The state in most cases will attempt to provide you with an attorney: one of your own choice, or a public defender. If the arrestee does not have a lawyer present with him at the time of the hearing, the state provides him with the services of one of the public defenders. If the arrestee is considered indigent, a public defense counsel will be appointed by the state to protect him for free. However, if you know which attorney you want to represent you and he is not there at the time of the hearing, the judge may appoint a public defender for you or hold you in the lockup until your attorney shows up.

Can I represent myself?

Technically anyone can represent himself at the bail hearing, and you will be required to sign a waiver form. It is important to have an attorney only because an attorney can probably negotiate a better deal for his client, than a lay person would for himself. If the defendant is charged with a serious crime, attorney's presence at the arraignment hearing could mean the difference between incarceration and release.
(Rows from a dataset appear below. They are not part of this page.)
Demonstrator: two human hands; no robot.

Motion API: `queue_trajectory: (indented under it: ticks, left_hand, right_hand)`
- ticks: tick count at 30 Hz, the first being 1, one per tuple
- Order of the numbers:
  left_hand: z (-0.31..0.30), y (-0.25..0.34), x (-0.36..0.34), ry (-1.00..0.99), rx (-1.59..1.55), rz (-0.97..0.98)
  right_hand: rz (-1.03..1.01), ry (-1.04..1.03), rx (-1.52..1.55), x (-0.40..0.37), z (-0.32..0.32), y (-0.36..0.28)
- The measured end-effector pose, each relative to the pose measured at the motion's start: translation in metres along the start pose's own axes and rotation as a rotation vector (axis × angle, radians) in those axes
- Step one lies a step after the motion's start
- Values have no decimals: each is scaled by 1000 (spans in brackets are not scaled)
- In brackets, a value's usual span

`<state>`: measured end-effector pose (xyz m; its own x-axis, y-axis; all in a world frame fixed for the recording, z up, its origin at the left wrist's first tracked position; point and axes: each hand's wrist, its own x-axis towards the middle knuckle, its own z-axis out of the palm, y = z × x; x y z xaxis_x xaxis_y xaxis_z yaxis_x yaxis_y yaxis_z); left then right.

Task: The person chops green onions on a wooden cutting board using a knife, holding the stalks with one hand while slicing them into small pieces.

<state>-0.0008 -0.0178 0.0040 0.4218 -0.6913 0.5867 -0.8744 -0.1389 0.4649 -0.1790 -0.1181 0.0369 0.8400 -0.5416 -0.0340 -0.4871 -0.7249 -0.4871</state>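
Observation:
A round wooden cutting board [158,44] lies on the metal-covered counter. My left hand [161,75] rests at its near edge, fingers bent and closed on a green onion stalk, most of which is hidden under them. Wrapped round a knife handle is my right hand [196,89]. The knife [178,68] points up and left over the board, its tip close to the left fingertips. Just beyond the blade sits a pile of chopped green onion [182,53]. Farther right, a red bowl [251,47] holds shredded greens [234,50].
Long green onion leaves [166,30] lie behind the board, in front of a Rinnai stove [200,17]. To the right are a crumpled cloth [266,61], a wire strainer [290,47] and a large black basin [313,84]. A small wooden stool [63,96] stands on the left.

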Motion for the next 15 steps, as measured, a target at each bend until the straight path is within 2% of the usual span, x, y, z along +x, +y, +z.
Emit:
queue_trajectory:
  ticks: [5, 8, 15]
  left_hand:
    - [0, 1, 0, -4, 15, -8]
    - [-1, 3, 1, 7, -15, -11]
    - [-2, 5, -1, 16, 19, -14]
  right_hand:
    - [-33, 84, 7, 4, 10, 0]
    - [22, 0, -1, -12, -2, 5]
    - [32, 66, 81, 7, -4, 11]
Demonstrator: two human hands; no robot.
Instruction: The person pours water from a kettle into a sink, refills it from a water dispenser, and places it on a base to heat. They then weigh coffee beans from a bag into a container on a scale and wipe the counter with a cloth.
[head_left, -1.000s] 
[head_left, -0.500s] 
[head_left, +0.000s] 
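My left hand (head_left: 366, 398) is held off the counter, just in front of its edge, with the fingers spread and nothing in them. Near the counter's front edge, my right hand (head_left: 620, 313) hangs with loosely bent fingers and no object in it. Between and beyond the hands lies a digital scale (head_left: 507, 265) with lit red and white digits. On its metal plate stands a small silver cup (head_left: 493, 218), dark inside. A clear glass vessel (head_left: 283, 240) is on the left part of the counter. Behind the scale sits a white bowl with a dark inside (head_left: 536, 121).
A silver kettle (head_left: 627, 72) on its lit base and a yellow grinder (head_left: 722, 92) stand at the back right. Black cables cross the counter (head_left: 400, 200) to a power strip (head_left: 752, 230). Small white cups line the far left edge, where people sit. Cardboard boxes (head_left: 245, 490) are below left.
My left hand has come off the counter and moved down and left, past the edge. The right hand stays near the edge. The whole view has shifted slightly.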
8. What are motions? What are they for?

Motions (or pleadings) are documents, requesting the court to issue some kind of a disposition in the case. They are drafted by the prosecutor and by the defense attorney in order to better resolve the case and preserve the rights of the client.

The bulk of motions in a criminal case is brought before the pre-trial hearing - their purpose is various. For example, motions are used to suppress illegally obtained evidence, to request that the court dismisses the case, to challenge the existing evidence in the case, or to request additional discovery.

Motions that are brought at the eve of the trial deal primarily with attempts to prevent certain evidence from being admitted at the trial. Some motions can be brought in course of the trial - most of those are oral, and require the judge's immediate reaction.

A timely motion can and will determine the outcome of the case even before the trial starts.

9. Why would anyone plea guilty and make the prosecutor's life easier?

Maybe you don't. Talk to your attorney who can tell you if you are offered a good deal. One thing you have to realize upon signing a plea bargain agreement that it has the same effect as a jury finding you guilty in a trial. It goes on your record. The only difference is in the sentence. That means, if the jury finds you guilty, you may receive 2 years in prison for the same offense that would have resulted in 6 months probation, have you taken the plea. Whether to take the plea or to go for a trial is always a tough choice.

10. What are the possible immigration consequences of a conviction?

One thing you have to realize upon signing a plea bargain agreement that it has the same effect as a jury finding you guilty in a trial. Hence it goes on your record. If the crime you allegedly committed is one of moral turpitude, and you plead guilty to it, the guilty record might interfere with your citizenship application afterwards, or with your receiving a green card, or, if it is a deportable offense, you might be even sent out of the country. You have to weigh your options very carefully.